I have had cause to go through every “Cotter” family in County Cork in the censuses and in so doing I have noticed a huge number of marriages where the ages of the husband and wife were vastly different, like a 40 year old woman married to a 20 year old man and visa versa.
My understanding is that after the famine, land, instead of being divvied up between the children, went to the oldest son, who would not marry till his father died. This would explain the much older men marrying younger women.
I assume the older women marrying younger men were widows who remarried (often there were children with a different last name in the household) for help on the farm.
I fully understand that differences in age don’t necessarily mean that the marriage was unhappy, and I fully understand that romantic love as we know it wasn’t the main point of things, but still, it seems desperate to me. Were these marriages as sad as they seem. Honestly, a 40 year old woman and a 20 year old man? She knows full well the burden of childbirth and probably doesn’t want any more kids, what about her poor husband? The 50 year old man marrying a 20 year old woman, what do they have in common?

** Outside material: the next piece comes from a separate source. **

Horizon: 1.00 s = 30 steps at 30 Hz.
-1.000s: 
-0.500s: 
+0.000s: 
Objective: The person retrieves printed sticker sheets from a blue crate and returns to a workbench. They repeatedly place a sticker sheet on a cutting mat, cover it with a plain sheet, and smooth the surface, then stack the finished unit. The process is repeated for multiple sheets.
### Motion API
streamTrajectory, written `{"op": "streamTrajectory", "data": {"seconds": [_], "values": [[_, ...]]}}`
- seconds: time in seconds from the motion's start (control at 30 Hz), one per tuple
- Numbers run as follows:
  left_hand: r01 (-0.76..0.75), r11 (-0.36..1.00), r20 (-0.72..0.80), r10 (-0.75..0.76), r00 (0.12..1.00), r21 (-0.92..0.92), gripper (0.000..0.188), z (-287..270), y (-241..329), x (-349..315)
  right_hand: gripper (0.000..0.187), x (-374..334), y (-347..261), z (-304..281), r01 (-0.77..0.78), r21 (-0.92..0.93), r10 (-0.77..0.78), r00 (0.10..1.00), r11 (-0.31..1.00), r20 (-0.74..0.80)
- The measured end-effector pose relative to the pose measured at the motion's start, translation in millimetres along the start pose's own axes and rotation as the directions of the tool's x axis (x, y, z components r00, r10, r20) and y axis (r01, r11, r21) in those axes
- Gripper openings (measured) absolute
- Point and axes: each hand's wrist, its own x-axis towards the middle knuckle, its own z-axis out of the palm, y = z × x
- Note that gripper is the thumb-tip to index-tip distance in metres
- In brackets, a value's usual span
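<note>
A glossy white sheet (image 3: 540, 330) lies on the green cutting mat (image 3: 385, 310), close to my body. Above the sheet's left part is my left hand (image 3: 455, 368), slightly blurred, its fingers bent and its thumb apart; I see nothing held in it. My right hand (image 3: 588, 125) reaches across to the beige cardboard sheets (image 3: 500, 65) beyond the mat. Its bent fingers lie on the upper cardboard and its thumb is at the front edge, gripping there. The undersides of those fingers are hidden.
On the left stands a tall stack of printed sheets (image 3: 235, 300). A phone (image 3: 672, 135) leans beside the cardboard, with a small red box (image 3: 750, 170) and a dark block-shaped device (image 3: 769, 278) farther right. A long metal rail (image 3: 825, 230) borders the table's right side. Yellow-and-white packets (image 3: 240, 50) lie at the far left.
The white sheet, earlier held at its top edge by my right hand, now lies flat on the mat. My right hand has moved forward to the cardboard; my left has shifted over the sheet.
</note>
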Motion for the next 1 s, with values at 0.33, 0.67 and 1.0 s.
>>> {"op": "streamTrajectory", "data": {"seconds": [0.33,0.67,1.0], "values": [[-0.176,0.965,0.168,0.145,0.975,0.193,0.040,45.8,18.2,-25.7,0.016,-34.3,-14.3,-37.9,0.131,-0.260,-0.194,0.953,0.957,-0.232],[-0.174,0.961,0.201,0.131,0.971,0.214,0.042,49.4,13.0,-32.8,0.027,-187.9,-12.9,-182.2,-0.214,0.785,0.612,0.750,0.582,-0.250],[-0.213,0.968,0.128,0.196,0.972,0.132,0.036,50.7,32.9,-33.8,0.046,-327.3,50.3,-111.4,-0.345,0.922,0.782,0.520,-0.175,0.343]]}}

And there’s proof that the situation was fraught—they left. In vast never ending numbers, they left.
My question is, how does a society decide to move to primogenitary. By the time of the famine it had become obvious in those nations practicing it that there were problems. And in the case of the widow remarrying, does the second husband inherit or is the land (or the lease on the land, I guess) held by her in trust for the eldest son of the first husband. Whichever way it goes, what happens to the second husband or the eldest child of the first husband?
Are there any books that discuss this in depth? Are there biographies or memoirs about these people? I just feel so sad for them; I would really like to know what they thought of their own lives.